When the productivity of your kitchen team is suffering, it may be difficult to pinpoint the exact problem. However, here are some ways that you can increase speed and output from your staff, without sacrificing food or service quality.
One of the key elements to a well-run back of house operation is how systems operate to ensure smooth transitions from one task to the next. Streamlining processes such as the overall layout and organization of the kitchen space and having a good system for tracking inventory can be extremely helpful in the overall speed that food is prepared and cooked. Design the menu to use similar ingredients in multiple dishes as well.
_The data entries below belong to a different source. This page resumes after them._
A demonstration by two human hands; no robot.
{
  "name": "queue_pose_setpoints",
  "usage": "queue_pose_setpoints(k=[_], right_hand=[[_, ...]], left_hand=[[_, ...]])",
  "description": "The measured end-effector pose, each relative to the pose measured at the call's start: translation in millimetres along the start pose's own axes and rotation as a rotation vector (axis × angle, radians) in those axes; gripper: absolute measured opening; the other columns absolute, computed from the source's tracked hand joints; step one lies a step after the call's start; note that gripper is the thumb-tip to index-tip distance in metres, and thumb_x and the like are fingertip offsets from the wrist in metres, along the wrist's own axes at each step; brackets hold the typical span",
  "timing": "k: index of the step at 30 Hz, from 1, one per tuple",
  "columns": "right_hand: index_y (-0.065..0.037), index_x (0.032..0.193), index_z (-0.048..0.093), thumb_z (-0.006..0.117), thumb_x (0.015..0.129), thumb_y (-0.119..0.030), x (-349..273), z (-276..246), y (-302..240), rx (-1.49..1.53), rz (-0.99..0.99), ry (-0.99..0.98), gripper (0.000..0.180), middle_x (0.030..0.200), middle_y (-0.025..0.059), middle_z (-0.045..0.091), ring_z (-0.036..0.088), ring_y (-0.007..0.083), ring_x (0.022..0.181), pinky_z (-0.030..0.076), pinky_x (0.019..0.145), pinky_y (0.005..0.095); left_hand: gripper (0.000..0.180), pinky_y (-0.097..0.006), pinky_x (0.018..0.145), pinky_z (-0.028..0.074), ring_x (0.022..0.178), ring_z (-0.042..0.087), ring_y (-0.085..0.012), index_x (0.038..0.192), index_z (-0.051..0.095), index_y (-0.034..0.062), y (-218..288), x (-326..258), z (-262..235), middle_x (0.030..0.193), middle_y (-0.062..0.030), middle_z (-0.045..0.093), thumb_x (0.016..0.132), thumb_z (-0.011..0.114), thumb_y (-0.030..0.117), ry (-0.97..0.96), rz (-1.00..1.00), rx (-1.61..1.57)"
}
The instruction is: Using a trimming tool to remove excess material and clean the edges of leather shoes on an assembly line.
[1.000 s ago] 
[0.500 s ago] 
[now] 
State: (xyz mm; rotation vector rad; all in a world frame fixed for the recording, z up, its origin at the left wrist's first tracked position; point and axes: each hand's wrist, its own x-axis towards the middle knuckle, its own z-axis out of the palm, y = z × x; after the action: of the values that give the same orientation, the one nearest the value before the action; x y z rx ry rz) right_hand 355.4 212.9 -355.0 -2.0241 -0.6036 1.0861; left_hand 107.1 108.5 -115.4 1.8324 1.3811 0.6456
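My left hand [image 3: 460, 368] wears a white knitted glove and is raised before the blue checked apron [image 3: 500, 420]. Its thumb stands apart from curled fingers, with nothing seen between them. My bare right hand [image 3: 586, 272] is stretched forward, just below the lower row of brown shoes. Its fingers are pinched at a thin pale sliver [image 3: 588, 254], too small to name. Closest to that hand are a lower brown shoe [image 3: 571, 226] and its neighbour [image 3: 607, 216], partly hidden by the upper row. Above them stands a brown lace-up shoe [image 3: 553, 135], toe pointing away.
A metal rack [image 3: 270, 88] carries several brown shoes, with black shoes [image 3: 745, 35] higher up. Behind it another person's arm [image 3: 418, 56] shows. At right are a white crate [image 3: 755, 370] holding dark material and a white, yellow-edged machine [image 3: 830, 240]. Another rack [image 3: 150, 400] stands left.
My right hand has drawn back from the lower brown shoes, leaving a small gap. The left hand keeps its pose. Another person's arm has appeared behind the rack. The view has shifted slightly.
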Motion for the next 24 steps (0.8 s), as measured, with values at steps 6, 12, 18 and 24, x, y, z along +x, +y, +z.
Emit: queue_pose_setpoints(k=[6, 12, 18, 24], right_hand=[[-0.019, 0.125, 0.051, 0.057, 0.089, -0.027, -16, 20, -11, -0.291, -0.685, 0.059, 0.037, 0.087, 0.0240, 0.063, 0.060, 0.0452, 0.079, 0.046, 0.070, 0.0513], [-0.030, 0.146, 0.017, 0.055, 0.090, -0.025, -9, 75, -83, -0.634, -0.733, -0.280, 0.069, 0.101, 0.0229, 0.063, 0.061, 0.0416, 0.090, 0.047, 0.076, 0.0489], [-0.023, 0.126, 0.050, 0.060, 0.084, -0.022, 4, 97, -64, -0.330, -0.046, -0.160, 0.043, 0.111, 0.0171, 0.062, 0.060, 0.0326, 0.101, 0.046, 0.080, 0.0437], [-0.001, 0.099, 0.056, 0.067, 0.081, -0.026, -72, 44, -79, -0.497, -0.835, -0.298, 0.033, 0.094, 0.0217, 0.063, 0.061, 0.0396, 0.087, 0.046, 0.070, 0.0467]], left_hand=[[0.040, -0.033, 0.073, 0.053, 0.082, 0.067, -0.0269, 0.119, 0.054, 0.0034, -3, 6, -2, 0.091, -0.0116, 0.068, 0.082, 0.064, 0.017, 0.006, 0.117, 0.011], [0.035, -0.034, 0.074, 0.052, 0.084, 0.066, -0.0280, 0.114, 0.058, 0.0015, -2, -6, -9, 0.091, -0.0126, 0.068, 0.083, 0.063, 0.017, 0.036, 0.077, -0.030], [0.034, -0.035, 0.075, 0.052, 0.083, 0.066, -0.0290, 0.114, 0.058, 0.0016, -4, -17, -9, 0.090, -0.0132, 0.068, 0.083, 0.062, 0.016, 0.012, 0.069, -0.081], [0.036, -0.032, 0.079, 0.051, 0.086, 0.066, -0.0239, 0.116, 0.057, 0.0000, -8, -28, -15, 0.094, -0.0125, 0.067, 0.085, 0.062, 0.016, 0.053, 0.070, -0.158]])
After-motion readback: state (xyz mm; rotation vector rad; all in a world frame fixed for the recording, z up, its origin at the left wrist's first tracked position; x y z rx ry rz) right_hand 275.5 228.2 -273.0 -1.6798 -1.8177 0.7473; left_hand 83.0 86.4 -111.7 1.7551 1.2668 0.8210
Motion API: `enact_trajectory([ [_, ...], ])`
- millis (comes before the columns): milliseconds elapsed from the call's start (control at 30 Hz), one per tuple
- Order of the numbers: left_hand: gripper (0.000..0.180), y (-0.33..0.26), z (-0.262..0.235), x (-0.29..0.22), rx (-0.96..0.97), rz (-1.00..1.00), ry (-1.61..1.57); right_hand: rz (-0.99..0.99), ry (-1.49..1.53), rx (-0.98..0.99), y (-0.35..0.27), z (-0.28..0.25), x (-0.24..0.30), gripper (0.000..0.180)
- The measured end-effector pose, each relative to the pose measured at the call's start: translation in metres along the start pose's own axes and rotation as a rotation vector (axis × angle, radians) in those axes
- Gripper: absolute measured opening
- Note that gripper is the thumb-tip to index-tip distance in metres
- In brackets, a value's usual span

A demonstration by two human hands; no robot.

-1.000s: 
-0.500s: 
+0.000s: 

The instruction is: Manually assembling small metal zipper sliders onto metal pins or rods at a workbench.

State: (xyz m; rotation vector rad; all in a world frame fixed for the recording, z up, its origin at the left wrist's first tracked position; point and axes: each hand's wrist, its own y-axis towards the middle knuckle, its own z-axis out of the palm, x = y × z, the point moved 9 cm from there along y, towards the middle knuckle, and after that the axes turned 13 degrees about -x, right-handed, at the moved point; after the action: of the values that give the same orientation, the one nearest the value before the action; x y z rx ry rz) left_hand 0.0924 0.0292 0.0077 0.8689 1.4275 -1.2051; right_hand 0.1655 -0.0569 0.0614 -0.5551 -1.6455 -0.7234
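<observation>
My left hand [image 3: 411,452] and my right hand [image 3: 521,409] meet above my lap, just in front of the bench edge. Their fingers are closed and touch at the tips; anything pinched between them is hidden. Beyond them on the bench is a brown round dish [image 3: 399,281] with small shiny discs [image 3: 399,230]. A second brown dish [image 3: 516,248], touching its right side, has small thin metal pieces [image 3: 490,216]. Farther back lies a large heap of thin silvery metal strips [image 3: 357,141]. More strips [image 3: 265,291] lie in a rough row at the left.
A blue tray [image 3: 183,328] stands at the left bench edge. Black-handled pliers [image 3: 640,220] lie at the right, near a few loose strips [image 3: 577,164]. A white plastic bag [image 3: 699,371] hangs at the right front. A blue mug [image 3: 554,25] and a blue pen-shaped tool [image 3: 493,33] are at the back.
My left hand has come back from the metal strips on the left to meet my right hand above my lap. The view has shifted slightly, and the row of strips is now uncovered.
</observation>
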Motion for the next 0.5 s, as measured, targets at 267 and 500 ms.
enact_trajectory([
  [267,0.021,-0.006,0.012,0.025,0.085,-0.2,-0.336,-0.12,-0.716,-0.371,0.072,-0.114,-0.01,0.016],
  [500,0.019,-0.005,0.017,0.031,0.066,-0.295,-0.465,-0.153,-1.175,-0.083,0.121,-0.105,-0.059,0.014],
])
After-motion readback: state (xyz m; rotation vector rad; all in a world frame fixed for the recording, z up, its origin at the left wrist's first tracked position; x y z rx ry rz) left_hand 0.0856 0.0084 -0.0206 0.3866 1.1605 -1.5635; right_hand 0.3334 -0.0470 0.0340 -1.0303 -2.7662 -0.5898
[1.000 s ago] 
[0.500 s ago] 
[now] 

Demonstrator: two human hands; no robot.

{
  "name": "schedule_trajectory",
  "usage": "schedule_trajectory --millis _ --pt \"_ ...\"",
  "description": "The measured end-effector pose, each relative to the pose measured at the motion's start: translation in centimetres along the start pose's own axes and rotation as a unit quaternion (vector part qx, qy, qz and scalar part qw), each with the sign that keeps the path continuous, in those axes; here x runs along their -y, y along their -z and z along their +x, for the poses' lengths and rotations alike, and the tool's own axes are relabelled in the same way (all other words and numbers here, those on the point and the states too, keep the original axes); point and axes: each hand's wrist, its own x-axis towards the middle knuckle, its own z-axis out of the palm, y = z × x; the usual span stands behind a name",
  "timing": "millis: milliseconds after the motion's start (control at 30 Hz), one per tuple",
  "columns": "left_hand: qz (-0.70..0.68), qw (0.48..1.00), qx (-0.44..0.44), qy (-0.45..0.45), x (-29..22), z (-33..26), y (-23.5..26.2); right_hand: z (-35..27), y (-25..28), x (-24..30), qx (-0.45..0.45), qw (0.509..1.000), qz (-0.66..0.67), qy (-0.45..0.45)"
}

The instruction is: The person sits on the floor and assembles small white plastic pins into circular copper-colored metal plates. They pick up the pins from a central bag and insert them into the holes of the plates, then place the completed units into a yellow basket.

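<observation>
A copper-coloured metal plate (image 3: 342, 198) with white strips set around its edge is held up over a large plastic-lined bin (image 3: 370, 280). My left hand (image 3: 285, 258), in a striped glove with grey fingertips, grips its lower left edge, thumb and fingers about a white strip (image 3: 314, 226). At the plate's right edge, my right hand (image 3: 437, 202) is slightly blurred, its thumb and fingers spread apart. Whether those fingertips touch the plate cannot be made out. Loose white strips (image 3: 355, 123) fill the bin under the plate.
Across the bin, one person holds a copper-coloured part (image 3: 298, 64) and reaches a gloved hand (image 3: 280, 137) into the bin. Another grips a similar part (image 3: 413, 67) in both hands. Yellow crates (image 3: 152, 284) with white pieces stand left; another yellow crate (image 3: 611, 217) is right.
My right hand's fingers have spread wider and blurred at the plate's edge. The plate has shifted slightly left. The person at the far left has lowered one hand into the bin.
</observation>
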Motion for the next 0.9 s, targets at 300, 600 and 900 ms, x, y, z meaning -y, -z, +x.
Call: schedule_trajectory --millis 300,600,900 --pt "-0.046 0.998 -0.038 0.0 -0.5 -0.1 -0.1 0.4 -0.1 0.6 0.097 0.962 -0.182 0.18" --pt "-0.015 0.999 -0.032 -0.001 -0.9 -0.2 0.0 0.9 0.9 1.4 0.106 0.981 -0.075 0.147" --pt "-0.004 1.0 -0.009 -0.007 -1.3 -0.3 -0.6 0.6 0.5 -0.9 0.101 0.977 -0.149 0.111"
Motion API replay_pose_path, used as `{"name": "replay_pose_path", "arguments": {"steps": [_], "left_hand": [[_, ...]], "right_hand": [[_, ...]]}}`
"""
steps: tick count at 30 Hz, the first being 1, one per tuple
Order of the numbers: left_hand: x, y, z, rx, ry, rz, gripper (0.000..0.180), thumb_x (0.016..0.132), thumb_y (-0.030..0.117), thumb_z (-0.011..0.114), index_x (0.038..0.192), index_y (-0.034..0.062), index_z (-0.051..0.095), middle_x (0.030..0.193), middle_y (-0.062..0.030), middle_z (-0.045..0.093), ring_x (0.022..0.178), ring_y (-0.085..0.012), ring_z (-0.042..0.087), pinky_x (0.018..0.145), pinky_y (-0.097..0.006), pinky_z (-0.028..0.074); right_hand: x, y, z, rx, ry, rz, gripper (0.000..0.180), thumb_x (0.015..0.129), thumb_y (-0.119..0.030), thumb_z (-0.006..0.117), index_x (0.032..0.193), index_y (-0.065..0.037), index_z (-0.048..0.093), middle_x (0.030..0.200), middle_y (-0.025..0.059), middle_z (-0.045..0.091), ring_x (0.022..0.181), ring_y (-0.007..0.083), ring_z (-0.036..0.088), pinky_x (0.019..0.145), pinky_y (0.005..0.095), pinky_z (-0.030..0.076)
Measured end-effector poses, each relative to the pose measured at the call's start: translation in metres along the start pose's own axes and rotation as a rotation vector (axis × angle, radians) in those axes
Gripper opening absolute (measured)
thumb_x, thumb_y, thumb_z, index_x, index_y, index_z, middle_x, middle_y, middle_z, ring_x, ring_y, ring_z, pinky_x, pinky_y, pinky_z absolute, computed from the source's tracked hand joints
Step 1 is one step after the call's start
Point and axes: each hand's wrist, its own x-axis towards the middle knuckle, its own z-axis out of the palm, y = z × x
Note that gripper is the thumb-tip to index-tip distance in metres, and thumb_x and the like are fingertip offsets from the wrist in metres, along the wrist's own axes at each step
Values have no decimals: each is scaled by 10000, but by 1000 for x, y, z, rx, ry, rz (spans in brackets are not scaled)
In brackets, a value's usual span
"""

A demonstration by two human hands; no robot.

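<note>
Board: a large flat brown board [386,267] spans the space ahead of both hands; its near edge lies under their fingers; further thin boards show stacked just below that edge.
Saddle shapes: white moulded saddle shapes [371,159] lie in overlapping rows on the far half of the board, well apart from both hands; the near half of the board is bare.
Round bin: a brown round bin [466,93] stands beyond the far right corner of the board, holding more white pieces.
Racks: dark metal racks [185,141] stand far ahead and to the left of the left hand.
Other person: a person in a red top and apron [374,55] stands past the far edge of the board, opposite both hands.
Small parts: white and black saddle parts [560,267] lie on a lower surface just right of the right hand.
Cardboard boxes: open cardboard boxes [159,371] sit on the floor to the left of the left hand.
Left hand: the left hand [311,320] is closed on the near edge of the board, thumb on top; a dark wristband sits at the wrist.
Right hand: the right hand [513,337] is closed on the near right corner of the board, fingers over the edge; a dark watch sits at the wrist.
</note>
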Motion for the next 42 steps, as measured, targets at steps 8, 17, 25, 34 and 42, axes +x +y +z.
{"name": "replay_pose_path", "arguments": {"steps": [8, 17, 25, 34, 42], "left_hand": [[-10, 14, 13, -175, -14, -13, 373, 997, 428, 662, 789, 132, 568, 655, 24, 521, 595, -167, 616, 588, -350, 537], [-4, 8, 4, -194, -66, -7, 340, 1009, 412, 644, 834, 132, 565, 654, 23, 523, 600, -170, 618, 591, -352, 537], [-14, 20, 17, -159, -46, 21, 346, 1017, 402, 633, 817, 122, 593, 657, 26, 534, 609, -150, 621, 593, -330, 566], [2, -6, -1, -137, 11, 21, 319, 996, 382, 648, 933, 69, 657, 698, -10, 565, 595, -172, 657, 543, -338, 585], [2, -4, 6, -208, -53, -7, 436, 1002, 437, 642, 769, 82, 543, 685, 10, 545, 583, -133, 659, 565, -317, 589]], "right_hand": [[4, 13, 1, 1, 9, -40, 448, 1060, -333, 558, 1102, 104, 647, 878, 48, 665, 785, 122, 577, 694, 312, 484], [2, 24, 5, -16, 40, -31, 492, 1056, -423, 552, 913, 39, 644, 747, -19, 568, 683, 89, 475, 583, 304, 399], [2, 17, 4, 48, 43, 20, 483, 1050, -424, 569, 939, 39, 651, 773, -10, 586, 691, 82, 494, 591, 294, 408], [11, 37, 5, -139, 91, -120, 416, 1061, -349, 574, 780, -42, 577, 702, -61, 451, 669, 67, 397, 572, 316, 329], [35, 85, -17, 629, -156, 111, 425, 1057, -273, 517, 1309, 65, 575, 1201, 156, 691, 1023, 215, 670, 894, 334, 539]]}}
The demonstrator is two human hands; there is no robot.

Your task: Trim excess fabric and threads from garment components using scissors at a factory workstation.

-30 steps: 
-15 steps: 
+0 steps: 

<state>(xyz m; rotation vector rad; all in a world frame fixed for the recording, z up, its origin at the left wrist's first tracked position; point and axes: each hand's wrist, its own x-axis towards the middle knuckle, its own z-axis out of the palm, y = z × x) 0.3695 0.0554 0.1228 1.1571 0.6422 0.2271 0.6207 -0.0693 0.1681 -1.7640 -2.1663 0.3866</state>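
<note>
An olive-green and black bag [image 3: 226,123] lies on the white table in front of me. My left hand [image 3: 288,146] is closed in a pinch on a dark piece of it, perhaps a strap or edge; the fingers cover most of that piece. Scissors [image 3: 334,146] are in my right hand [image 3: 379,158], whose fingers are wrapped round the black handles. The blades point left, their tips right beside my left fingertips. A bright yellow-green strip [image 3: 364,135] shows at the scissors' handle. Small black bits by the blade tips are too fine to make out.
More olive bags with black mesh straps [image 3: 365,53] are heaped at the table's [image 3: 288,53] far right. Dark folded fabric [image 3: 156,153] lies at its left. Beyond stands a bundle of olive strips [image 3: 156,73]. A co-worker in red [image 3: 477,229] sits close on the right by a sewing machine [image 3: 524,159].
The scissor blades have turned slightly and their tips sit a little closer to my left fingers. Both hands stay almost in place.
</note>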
When completing food prep before operations begin for the day, it is important to make sure that ingredients are easy to reach and use when preparing dishes. For instance, utilizing clearly labeled bins in the walk-in fridge can shave valuable seconds from employees having to search for specific ingredients. Implementing portion bags with pre-weighed amounts of meat or produce also saves weighing time in the event of a rush, where food needs to be put out especially quickly.
Employees work best as a team when working towards a common goal or reward. Creating incentives for your team is a great way to maximize productivity, boost employee moral and reap the rewards together. One example would be to use a system that benefits employees, but also aligns with the overall goals of the management team or parent company. Additionally, using incentives that utilize the entire team pulling equal weight creates a sense of motivation and camaraderie amongst employees.
Although it may be difficult at times to effectively manage your kitchen staff, these tricks are guaranteed to boost your productivity and effectiveness.